Keeping every word the same, return the listing from its first line until the line holding "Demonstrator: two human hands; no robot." has been returned as well.

┄┄┄┄┄┄┄┄┄┄┄┄┄┄┄┄┄┄┄┄

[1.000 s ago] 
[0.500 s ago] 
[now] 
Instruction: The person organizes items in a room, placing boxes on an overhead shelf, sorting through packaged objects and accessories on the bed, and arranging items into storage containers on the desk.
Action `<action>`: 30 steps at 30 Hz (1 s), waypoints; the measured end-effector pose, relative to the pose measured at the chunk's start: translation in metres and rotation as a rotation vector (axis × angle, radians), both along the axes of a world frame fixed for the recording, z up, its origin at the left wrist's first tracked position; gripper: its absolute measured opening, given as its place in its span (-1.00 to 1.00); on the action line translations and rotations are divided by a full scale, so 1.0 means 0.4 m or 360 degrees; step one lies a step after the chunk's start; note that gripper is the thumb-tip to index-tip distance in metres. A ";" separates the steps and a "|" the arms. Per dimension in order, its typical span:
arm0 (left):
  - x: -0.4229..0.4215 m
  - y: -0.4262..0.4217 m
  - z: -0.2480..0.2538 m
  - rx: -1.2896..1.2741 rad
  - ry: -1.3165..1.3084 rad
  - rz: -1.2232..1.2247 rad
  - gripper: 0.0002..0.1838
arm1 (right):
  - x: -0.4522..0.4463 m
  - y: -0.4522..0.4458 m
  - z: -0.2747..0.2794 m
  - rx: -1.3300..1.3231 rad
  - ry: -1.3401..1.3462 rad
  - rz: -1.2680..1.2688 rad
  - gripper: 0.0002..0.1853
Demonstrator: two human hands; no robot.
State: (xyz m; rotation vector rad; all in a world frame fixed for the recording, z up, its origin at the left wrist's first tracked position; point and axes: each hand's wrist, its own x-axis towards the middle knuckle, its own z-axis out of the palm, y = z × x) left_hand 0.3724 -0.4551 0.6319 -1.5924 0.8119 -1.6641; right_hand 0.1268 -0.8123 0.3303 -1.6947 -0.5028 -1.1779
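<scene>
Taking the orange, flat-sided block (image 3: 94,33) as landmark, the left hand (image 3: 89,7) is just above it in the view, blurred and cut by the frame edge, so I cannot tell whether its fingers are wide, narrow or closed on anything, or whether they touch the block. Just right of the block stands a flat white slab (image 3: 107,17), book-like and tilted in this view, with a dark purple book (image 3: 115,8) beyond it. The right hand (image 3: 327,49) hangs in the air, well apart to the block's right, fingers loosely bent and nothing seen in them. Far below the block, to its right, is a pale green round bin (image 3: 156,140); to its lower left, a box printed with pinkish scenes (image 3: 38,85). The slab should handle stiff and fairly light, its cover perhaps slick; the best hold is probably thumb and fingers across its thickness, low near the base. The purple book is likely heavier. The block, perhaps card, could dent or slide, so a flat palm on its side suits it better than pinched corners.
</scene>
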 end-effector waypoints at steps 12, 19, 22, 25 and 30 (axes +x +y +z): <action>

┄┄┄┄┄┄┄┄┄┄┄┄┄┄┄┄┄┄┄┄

_Output of the exercise:_
[1.000 s ago] 
[0.500 s ago] 
[now] 
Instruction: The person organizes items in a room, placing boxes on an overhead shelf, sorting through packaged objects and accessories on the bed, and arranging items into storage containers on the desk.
Action `<action>`: 30 steps at 30 Hz (1 s), waypoints; the measured end-effector pose, relative to the pose measured at the chunk's start: translation in metres and rotation as a rotation vector (axis × angle, radians), both along the axes of a world frame fixed for the recording, z up, its origin at the left wrist's first tracked position; gripper: its absolute measured opening, given as its place in its span (-1.00 to 1.00); on the action line translations and rotations are divided by a full scale, so 1.0 means 0.4 m or 360 degrees; step one lies a step after the chunk's start; note that gripper is the thumb-tip to index-tip distance in metres. A ";" separates the steps and a "|" the arms. Per dimension in order, its typical span:
arm0 (left):
  - x: -0.4229..0.4215 m
  - y: -0.4262..0.4217 m
  - z: -0.2480..0.2538 m
  - rx: -1.2896..1.2741 rad
  - ry: -1.3165..1.3084 rad
  - rz: -1.2232..1.2247 rad
  - gripper: 0.0002..0.1838
arm1 (right):
  - x: -0.4522..0.4463 m
  - y: -0.4522..0.4458 m
  - z: -0.2747..0.2794 m
  - rx: -1.3300..1.3231 rad
  - ry: -1.3401..1.3462 rad
  - rz: -1.2680..1.2688 rad
  - gripper: 0.0002..0.1853
Demonstrator: two human hands; no robot.

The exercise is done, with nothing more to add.